Hear from Odyssey Interactive to learn how they implemented Honeycomb to accelerate development time and quickly resolve issues in AWS Lambda.

Transcript

Eric Lawless [Founder|Odyssey]:

I think there are a number of unique challenges with having a 3 versus 3 online game like Omega Strikers. There’s a lot of network traffic that needs to be managed. There are a lot of distributed players interacting in interesting ways. We chose very early on to build Honeycomb into each part of our stack to make sure that we could see everything that was happening.

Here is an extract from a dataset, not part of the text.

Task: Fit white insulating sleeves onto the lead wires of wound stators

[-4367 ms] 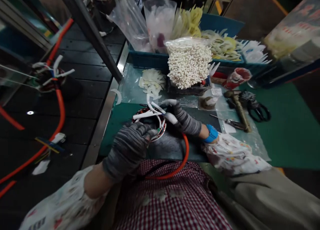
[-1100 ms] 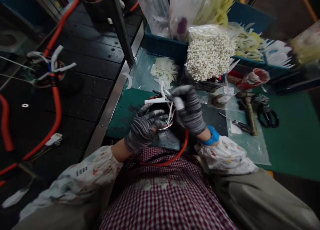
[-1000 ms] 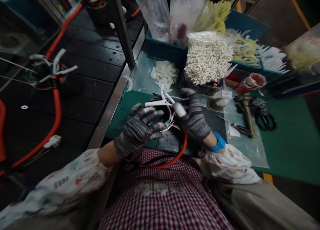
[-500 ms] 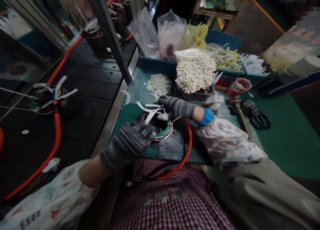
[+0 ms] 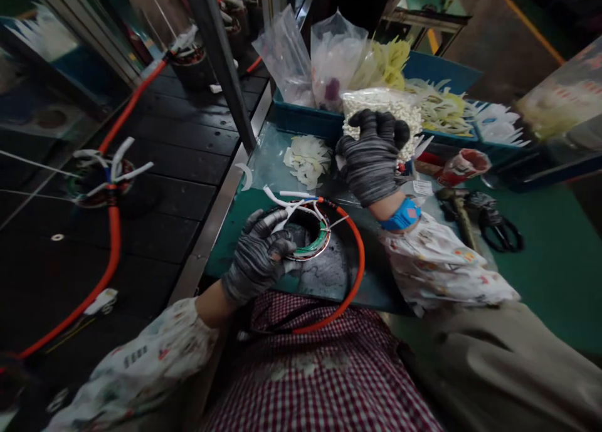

Christopher Shankland [Staff Software Engineer|Odyssey]:

The biggest time sink, I believe, in programming, in general, is identifying what problem you’re trying to solve. Honeycomb accelerates that in a way that I don’t know that I’ve ever seen really before. One of the major problems that we encountered going into our open beta launch manifested itself as people weren’t able to log in occasionally, and we didn’t really know why. These are somewhat sporadic problems. They didn’t happen to everyone. It wasn’t even the same thing failing, and these are typically incredibly difficult problems to track down because there’s no real pattern we could discern. Honeycomb showed us that pattern

Eric Lawless:

The turnaround time from discovering this was happening to fixing the game was 5 to 10 minutes. That wouldn’t have been possible without the visibility we had through Honeycomb. So many game studios and technology companies are used to flying blind. They don’t get to see any of this, and so the moment when you turn on that dashboard and see all of the traces about what just happened, you’ll have two or three epiphanies first. That’s what this was.

Christopher Shankland:

It’s hard to really quantify the amount of time that Honeycomb has saved me, but if I were to quantify it in slightly a different way outside of time and just like an amount of frustration, it’s almost immeasurable. I have been through a number of game launches, and there are always hectic times. Having a significant systems failure happen and being able to respond to it in minutes instead of hours or potentially days was surprising to me because it seems like that’s something that everyone should have, and then you don’t. And so now it’s not surprising. It’s what I expect, and I’m not sure I’ll ever go back.

Eric Lawless:

I think that Honeycomb has really opened up a lot of visibility into things that we wouldn’t have otherwise found with our code base, how people interact with our product, with the reliability and stability of the things that we build. Just by virtue of the additional observability that we get and the insights that we get into our product, we can grow at the correct pace, we can have the right people in the right roles, and we need to worry about fewer things in the process.